Advanced Approaches for Monitoring and Managing Weeds in Rice Cultivation.

Abstract

This study focuses on addressing the challenges posed by weeds in rice cultivation through the application of innovative methods that utilize ground-based and aerial multispectral sensors, as well as high-resolution satellite imagery. Particular emphasis is placed on estimating the density of three major weed species: Oryza sativa (ORYZ), Echinochloa spp. (ECHCG), and Cyperus difformis (CYPDI), which pose a significant threat to rice production due to their competitive ability. The research was conducted in the largest rice cultivation region in Greece (Chalastra, Thessaloniki) during the 2023–2024 growing season, in three experimental fields, each approximately 20 hectares in size.

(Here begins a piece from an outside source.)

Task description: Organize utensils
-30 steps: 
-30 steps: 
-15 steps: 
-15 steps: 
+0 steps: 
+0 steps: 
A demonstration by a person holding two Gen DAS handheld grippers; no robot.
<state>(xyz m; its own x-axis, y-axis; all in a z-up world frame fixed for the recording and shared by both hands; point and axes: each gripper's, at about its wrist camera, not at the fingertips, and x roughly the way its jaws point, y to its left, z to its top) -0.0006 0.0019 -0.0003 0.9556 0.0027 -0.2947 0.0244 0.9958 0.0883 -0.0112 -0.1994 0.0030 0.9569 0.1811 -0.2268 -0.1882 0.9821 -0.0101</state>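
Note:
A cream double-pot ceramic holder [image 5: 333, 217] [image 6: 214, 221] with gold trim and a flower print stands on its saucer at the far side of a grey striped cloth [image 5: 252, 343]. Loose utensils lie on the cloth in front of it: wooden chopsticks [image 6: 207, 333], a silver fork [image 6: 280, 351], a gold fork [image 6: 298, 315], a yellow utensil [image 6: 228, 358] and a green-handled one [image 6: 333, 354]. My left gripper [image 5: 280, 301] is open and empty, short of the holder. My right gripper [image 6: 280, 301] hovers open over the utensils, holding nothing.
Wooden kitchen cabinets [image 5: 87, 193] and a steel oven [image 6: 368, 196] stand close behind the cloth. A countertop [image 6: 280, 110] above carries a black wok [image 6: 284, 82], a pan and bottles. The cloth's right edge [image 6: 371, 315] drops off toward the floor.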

An advanced UAV (quadcopter drone) equipped with a MicaSense RedEdge-MX multispectral camera (5 bands: R, G, B, RedEdge, NIR) was used for data collection. UAV flights produced high-resolution orthophotomaps (3.5 cm/px), while weed density classification was performed in ArcMap, aiding in the spatial categorization of weed density in the fields. Specific vegetation indices, such as the Normalized Difference Vegetation Index (NDVI) and the Normalized Difference Red Edge Index (NDRE), were calculated, enabling correlation of weed density with the data derived from the orthophotomaps. Satellite images were obtained from Sentinel-2A (12 bands with resolutions ranging from 10 m to 60 m), in chronological correspondence with UAV flights at two time points: August 1–3 (BBCH 57–59) and September 11–13 (BBCH 77). In the pilot area, 48 samples were collected using a 0.5 × 0.5 m sampling frame (September 11–13) to estimate weed biomass as a percentage of total crop biomass: low (5.22%), medium (18.3%), and high (31.1%). These data provided significant input for correlating digital weed detection models with the vegetation indices derived from UAV and satellite imagery. This study highlights the importance of integrating digital tools, such as UAV-based multispectral imaging and satellite data, for precise weed mapping and management. The use of these technologies supports sustainable rice cultivation, promotes the rational and timely use of herbicides, and contributes to limiting weed resistance to herbicides.

Conference Participation – FOOD2030 Networks Conference 2025

Date: 2–4 December 2025

Location: Copenhagen, Denmark

Demosthenis Chachalis, Aggeliki Petraki, Nikolina Vidali, Dimitris Vlotsos, Athina Motsenigou, Gerasimos Peteinatos, Alma Balestrazzi 

Participatory Pathways for Agroecological Transition in Mediterranean and European Food Systems

Abstract

Over the last five years, our research group in Benaki Phytopathological Institute (BPI) has been involved either as coordinator or a key partner in several Mediterranean projects (i.e. PRIMA-ZeroParasitic, PRIMA-Benefit-Med, and the Greek project ARTs-rice) aiming to advancing participatory frameworks for agroecological innovation in various cropping systems. These projects established multi-actor Living Labs and Communities of Practice bring together farmers, researchers, SMEs, and policymakers to co-design and test agroecological solutions in crop management, input reduction, and ecosystem restoration. Through iterative learning cycles, participatory field trials, and digital tools for knowledge exchange, the projects strengthened local innovation capacity and demonstrated the value of farmer-scientist collaboration for adaptive management under changing climatic and socio-economic conditions. Building upon this foundation, the newly launched Horizon Europe project PROSPER (2025–2029) expands this participatory legacy into a pan-European framework for resilient and biodiversity-friendly agroecosystems, by focusing on orphan legumes. PROSPER integrates the methodological and social innovations developed under previous initiatives into a cohesive platform for co-creation, behavioral adoption, and policy uptake. The project mobilizes Living Labs as engines of transition, linking agroecological science with digital decision support, circular practices, and market incentives. By reinforcing transnational collaboration and farmer engagement, PROSPER aims to accelerate the scaling of agroecological solutions, contributing directly to the European Green Deal, Farm to Fork, and Zero-Pesticide ambitions for sustainable food systems.